DATASET EXTRACT →
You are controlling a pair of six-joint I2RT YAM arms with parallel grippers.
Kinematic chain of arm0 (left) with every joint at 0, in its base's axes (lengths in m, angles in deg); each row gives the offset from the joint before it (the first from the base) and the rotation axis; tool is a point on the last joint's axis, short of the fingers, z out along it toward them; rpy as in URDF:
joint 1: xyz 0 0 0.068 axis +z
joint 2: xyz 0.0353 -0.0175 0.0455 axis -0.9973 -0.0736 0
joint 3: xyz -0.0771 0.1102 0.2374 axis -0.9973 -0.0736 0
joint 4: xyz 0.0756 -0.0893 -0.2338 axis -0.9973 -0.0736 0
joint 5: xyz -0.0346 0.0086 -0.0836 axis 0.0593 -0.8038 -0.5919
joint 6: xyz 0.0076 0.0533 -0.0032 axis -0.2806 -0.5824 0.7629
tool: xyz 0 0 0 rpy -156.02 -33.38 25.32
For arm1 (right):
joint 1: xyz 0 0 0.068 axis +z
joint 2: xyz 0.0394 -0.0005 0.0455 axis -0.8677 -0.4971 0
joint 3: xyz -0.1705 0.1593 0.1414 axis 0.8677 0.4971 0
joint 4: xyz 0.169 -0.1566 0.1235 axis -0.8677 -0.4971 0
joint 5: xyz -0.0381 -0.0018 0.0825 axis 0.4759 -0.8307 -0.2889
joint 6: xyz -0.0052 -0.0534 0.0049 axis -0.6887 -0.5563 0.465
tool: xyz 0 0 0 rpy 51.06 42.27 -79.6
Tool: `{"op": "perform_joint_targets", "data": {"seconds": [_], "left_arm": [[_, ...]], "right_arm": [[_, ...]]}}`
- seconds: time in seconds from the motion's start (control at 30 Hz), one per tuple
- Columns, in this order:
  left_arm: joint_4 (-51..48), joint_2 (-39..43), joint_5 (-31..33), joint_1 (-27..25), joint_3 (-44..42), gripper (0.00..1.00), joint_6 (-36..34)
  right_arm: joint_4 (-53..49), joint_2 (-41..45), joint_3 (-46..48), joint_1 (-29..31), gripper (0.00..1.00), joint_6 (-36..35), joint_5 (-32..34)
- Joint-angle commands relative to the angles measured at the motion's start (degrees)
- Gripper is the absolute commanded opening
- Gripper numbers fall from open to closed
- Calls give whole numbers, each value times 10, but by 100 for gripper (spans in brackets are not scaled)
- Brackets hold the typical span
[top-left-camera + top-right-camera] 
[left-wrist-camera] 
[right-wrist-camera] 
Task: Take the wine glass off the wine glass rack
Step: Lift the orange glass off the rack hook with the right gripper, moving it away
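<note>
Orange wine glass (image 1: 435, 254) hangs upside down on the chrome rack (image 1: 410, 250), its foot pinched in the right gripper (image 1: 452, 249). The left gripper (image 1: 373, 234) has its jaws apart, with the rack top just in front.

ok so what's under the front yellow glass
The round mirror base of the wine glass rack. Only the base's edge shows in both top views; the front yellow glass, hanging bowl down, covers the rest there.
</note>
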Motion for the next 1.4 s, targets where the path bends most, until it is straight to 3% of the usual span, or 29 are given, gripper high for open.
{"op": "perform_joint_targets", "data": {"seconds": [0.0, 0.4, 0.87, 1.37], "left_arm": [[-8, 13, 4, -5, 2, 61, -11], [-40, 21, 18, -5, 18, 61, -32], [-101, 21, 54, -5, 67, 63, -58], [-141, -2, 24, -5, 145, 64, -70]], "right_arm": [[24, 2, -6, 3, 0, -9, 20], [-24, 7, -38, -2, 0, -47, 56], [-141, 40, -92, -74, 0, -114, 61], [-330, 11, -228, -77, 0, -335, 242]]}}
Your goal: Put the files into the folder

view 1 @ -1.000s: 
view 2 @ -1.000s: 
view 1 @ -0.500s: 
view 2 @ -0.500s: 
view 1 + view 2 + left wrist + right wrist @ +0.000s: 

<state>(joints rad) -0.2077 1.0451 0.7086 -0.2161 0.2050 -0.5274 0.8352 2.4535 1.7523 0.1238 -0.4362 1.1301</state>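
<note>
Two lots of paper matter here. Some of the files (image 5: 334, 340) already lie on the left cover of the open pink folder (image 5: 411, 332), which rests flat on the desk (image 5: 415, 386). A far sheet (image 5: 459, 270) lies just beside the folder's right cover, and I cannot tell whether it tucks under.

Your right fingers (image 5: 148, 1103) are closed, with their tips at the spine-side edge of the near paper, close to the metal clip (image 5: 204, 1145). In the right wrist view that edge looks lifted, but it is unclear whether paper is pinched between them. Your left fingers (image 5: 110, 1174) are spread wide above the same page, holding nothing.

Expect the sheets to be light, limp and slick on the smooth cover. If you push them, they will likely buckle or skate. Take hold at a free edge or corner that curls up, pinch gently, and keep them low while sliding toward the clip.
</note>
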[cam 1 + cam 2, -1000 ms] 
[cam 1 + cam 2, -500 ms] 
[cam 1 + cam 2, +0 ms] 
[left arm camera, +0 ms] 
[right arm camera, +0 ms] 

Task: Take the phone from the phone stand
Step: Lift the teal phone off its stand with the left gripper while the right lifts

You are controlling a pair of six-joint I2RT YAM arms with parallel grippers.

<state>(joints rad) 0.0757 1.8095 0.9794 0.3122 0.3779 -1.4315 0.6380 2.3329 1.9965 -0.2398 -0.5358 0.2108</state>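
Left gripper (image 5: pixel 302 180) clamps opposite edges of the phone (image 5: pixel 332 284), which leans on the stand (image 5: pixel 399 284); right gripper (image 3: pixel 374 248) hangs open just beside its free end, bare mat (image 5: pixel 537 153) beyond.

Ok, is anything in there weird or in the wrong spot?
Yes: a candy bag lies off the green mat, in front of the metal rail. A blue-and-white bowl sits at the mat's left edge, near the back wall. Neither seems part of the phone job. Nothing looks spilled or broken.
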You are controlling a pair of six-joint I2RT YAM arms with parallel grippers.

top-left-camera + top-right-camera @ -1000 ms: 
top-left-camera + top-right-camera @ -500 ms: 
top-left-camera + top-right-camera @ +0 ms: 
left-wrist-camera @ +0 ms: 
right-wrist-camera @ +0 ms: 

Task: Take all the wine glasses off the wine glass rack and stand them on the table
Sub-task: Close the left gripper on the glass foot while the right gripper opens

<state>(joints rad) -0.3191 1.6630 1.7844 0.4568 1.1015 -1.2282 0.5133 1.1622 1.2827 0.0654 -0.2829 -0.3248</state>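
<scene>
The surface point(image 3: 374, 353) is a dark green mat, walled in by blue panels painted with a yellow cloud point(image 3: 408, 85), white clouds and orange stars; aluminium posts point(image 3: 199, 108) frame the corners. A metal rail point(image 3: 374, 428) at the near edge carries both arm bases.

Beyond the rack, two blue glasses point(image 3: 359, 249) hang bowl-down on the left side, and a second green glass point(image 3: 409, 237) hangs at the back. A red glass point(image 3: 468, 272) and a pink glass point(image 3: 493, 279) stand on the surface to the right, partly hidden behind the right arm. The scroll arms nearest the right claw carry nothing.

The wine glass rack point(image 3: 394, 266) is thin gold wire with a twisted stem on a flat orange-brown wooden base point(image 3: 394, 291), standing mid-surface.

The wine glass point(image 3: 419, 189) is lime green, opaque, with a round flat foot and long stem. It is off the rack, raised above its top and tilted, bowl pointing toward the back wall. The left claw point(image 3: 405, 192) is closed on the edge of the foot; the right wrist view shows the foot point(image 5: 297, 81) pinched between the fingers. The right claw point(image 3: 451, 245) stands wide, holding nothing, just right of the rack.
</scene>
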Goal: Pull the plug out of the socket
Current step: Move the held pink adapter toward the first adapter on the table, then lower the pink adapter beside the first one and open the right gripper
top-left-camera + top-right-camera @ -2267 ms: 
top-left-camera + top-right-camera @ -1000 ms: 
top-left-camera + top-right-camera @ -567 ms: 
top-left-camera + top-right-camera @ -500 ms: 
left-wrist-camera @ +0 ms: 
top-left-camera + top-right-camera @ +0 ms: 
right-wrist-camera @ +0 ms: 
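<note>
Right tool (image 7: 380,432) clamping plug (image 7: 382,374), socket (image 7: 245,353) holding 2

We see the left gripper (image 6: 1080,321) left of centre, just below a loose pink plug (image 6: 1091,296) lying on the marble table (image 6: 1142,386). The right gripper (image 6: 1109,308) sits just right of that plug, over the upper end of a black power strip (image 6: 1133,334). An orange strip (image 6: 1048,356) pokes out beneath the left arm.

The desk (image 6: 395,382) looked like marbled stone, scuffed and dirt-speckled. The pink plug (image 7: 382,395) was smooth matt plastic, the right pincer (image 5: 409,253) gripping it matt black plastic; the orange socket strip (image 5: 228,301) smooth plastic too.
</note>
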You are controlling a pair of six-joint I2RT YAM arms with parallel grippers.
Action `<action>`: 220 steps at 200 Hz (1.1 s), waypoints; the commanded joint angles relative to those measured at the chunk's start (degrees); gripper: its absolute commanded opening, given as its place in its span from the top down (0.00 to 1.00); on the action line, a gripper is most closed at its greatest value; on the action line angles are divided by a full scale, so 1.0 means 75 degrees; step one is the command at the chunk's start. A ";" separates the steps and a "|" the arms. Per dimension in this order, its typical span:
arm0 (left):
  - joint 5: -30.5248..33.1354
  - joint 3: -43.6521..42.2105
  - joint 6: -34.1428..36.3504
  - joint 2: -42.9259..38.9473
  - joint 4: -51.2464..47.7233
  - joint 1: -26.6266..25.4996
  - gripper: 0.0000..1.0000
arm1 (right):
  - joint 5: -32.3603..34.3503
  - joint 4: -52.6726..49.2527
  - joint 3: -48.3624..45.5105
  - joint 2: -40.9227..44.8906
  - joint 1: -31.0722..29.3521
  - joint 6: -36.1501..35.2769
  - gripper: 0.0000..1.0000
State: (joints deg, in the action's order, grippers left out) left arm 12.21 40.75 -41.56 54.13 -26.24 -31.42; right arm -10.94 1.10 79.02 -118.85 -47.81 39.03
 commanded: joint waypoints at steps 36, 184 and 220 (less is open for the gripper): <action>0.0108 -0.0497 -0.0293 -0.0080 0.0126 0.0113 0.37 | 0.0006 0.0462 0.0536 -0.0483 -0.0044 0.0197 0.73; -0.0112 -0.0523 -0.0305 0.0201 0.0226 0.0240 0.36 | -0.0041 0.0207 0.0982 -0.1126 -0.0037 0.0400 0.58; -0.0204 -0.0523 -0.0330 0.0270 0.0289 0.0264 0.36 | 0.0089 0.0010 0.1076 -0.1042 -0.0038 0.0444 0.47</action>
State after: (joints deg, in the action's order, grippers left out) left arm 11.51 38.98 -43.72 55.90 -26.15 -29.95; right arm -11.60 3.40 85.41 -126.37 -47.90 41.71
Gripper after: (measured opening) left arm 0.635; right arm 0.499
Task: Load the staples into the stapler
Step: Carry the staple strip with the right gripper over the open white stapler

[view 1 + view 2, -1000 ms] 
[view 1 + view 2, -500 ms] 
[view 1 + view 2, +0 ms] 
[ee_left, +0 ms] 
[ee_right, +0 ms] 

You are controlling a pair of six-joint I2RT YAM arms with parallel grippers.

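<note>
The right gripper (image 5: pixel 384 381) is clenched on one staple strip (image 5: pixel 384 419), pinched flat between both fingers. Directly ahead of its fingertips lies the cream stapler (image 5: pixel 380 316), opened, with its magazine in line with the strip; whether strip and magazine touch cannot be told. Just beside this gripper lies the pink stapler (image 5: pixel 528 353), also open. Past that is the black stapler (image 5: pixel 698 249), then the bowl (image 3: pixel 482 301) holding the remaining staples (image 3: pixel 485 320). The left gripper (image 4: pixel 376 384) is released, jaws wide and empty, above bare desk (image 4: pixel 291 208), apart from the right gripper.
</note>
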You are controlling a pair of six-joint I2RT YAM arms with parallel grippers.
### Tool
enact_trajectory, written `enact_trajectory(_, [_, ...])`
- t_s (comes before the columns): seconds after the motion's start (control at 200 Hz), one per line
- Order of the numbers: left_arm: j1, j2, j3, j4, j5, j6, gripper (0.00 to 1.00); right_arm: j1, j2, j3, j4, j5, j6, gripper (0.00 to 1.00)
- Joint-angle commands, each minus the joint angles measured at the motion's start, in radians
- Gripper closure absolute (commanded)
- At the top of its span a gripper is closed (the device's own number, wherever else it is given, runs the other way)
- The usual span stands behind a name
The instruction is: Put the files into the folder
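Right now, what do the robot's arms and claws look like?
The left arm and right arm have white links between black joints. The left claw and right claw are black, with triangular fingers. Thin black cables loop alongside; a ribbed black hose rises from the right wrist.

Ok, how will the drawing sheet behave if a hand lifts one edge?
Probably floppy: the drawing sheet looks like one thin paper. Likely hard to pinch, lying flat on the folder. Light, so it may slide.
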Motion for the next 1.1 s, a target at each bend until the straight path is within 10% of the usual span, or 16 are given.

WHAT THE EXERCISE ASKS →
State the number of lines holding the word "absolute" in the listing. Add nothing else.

EXERCISE RESULT →
3